*** Excerpted data Section Begins ***

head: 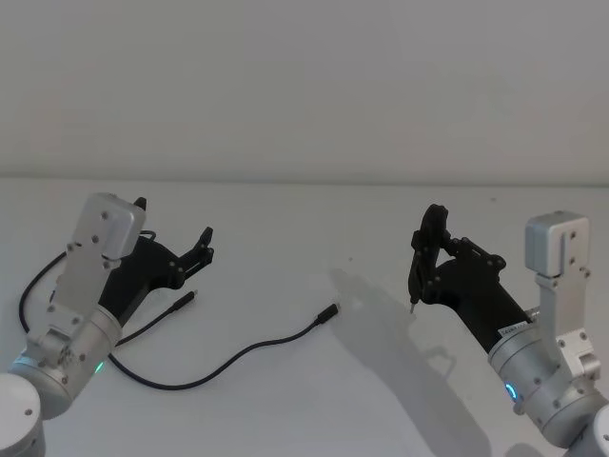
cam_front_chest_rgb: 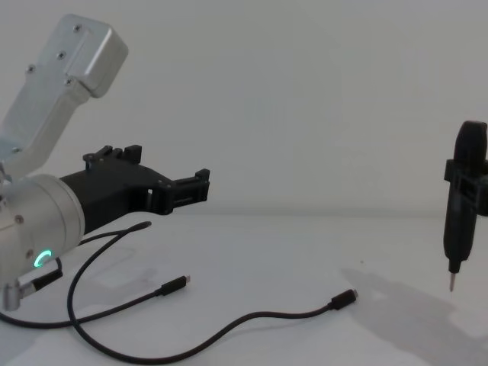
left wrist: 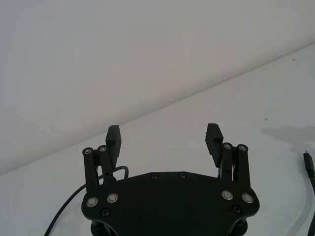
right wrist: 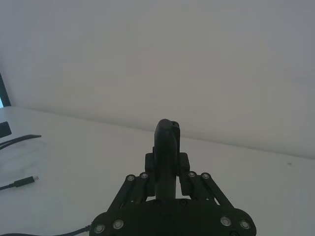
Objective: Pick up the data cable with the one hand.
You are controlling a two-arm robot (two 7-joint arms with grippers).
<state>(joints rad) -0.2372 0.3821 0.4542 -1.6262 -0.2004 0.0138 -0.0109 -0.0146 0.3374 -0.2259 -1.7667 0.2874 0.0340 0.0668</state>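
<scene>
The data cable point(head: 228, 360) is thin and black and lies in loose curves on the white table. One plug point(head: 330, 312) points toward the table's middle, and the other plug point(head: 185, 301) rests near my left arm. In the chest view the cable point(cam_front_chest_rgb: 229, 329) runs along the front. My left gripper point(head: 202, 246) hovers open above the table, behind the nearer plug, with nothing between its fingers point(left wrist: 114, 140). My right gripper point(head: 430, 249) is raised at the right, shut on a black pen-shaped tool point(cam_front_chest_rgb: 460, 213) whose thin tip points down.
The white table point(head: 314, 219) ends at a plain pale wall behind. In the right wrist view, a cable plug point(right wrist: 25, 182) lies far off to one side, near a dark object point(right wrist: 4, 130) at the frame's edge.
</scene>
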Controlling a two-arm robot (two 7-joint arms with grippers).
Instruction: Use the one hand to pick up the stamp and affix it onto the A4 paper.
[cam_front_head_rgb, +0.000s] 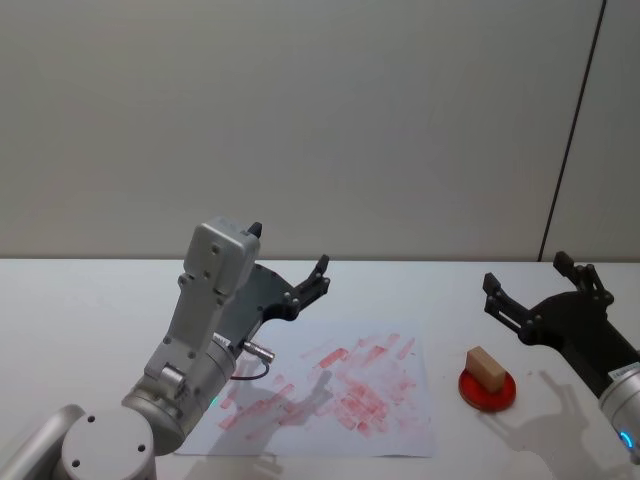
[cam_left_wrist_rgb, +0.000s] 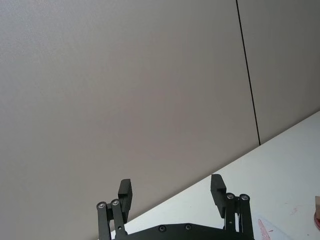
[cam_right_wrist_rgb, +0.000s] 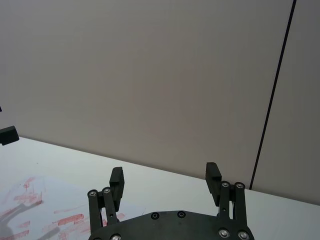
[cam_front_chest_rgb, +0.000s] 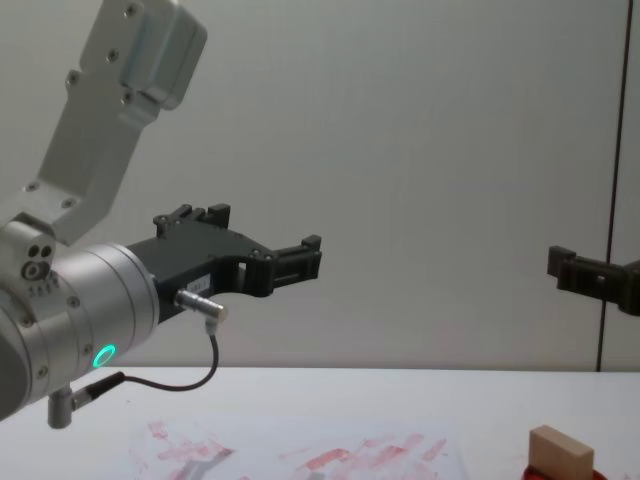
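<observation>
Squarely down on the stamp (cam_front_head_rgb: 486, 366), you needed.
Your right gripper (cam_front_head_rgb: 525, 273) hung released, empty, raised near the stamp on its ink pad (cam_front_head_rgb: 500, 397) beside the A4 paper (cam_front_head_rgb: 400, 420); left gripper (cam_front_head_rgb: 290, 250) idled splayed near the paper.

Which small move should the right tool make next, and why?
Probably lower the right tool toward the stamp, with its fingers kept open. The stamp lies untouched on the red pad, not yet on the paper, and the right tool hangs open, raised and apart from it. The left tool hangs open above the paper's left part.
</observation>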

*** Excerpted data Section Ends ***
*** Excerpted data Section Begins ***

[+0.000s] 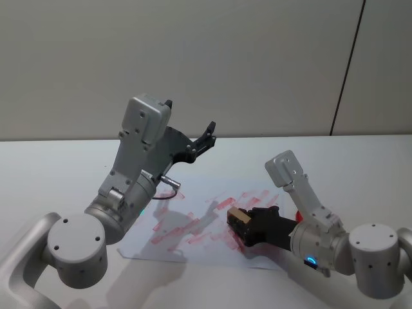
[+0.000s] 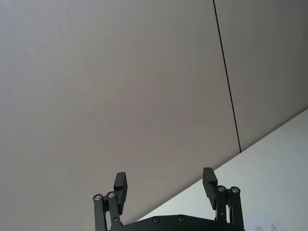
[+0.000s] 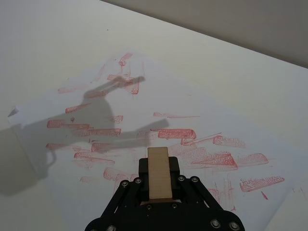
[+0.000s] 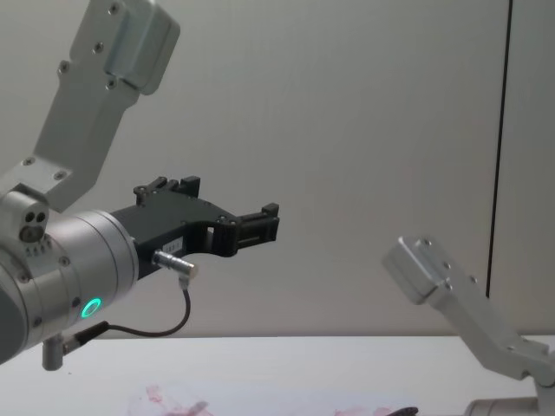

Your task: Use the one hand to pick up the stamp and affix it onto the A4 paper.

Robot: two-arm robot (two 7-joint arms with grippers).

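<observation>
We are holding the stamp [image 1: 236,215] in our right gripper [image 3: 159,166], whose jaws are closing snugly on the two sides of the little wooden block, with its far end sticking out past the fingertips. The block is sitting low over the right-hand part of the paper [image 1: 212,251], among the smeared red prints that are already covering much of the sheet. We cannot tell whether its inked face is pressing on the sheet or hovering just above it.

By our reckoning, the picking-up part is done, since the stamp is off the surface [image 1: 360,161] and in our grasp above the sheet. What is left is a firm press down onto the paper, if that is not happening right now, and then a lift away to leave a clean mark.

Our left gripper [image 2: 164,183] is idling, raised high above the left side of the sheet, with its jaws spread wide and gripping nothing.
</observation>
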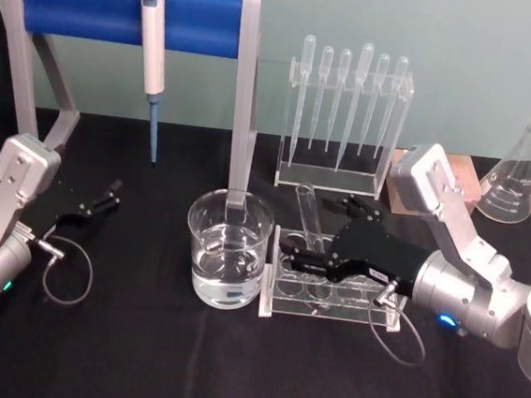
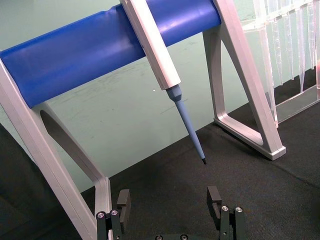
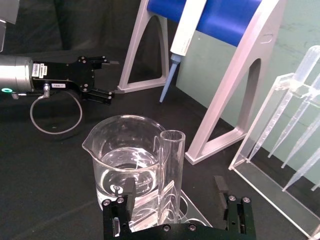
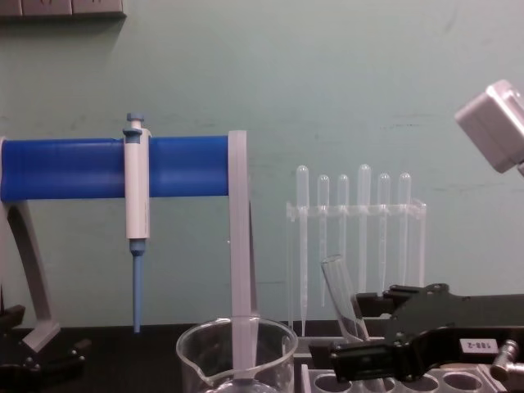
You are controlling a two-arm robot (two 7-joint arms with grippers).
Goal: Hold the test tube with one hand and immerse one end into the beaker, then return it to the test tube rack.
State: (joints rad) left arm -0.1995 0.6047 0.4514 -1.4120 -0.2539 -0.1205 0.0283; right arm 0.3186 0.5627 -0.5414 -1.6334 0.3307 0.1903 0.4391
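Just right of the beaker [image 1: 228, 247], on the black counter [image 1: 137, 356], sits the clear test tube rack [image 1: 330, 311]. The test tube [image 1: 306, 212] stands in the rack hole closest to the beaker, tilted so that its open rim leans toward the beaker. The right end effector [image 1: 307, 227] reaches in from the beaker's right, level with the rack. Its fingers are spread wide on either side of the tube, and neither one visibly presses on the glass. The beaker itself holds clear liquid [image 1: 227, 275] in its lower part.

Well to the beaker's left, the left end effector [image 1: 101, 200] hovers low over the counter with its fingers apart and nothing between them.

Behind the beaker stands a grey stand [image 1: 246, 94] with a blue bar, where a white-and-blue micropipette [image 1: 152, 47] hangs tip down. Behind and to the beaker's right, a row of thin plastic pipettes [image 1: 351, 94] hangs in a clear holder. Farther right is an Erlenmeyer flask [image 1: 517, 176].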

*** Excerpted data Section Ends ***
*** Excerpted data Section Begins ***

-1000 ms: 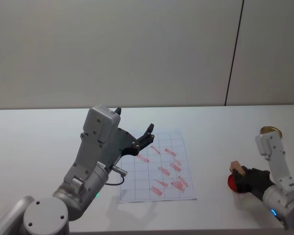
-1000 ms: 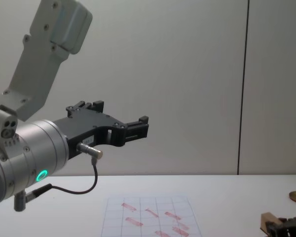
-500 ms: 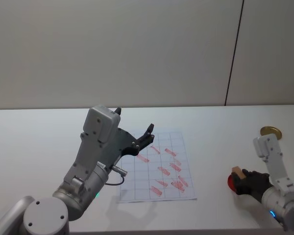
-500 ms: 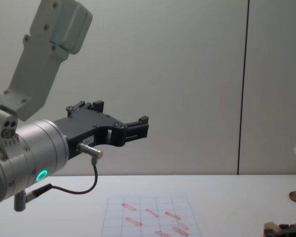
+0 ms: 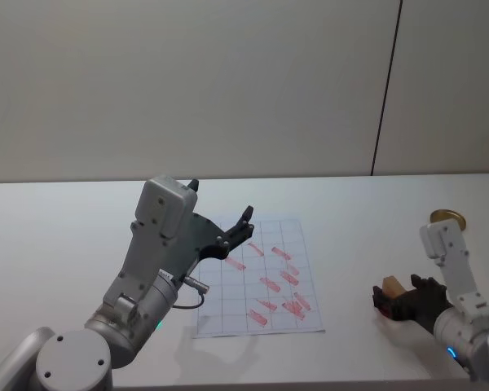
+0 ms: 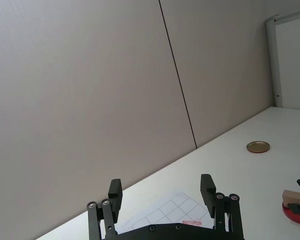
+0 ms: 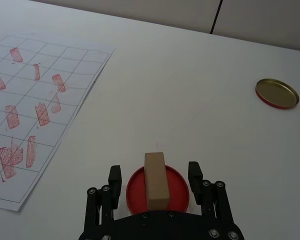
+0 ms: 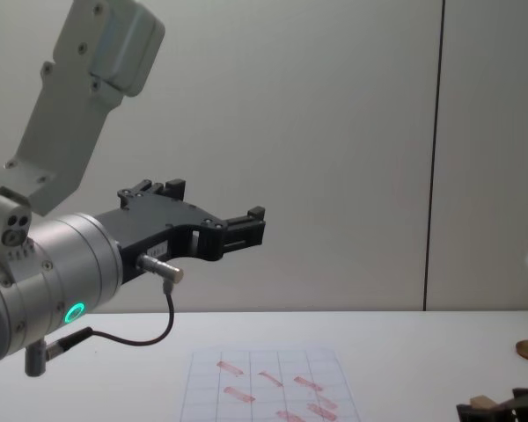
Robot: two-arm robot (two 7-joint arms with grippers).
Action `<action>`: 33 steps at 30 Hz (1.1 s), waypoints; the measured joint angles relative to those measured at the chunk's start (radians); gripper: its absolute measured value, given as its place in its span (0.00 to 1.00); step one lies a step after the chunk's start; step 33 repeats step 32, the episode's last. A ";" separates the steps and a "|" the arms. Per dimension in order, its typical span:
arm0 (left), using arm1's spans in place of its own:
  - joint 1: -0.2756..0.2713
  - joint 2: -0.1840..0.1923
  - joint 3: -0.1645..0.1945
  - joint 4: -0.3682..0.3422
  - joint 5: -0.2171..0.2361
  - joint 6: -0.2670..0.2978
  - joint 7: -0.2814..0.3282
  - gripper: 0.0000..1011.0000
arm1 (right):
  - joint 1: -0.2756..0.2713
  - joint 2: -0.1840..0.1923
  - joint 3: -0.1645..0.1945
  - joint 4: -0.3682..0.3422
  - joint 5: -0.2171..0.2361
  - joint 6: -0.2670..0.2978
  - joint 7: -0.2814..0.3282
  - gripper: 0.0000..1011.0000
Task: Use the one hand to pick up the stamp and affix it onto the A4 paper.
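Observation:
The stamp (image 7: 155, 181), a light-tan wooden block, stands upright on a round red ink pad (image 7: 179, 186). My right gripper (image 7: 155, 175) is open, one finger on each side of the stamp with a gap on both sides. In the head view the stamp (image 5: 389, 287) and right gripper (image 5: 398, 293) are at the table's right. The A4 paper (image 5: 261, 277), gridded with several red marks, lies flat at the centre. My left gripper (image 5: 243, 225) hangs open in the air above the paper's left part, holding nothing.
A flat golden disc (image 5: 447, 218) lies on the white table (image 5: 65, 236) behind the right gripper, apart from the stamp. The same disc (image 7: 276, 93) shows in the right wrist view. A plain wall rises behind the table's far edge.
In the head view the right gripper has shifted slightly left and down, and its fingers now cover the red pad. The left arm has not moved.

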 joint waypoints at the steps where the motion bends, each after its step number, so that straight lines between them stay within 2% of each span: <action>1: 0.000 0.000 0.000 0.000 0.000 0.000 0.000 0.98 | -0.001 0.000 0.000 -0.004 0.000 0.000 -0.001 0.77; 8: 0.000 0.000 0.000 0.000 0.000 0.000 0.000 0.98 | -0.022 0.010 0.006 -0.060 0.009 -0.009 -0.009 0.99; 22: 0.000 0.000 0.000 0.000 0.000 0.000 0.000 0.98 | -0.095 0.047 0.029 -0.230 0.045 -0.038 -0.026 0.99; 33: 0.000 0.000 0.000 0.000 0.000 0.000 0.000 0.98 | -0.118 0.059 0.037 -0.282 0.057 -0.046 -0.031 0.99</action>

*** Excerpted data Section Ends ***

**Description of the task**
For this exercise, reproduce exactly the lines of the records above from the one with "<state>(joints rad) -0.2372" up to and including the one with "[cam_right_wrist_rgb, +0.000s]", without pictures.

**Exercise answer**
<state>(joints rad) -0.2372 0.3821 0.4542 -1.6262 -0.2004 0.0138 -0.0109 -0.0146 0.3374 -0.2259 -1.7667 0.2874 0.0340 0.0668</state>
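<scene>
The data cable point(head: 228, 360) is thin and black and lies in loose curves on the white table. One plug point(head: 330, 312) points toward the table's middle, and the other plug point(head: 185, 301) rests near my left arm. In the chest view the cable point(cam_front_chest_rgb: 229, 329) runs along the front. My left gripper point(head: 202, 246) hovers open above the table, behind the nearer plug, with nothing between its fingers point(left wrist: 114, 140). My right gripper point(head: 430, 249) is raised at the right, shut on a black pen-shaped tool point(cam_front_chest_rgb: 460, 213) whose thin tip points down.
The white table point(head: 314, 219) ends at a plain pale wall behind. In the right wrist view, a cable plug point(right wrist: 25, 182) lies far off to one side, near a dark object point(right wrist: 4, 130) at the frame's edge.
</scene>
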Controlling a two-arm robot (two 7-joint arms with grippers).
Instruction: Use the one hand to pick up the stamp and affix it onto the A4 paper.
[cam_front_head_rgb, +0.000s] 
[cam_left_wrist_rgb, +0.000s] 
[cam_right_wrist_rgb, +0.000s] 

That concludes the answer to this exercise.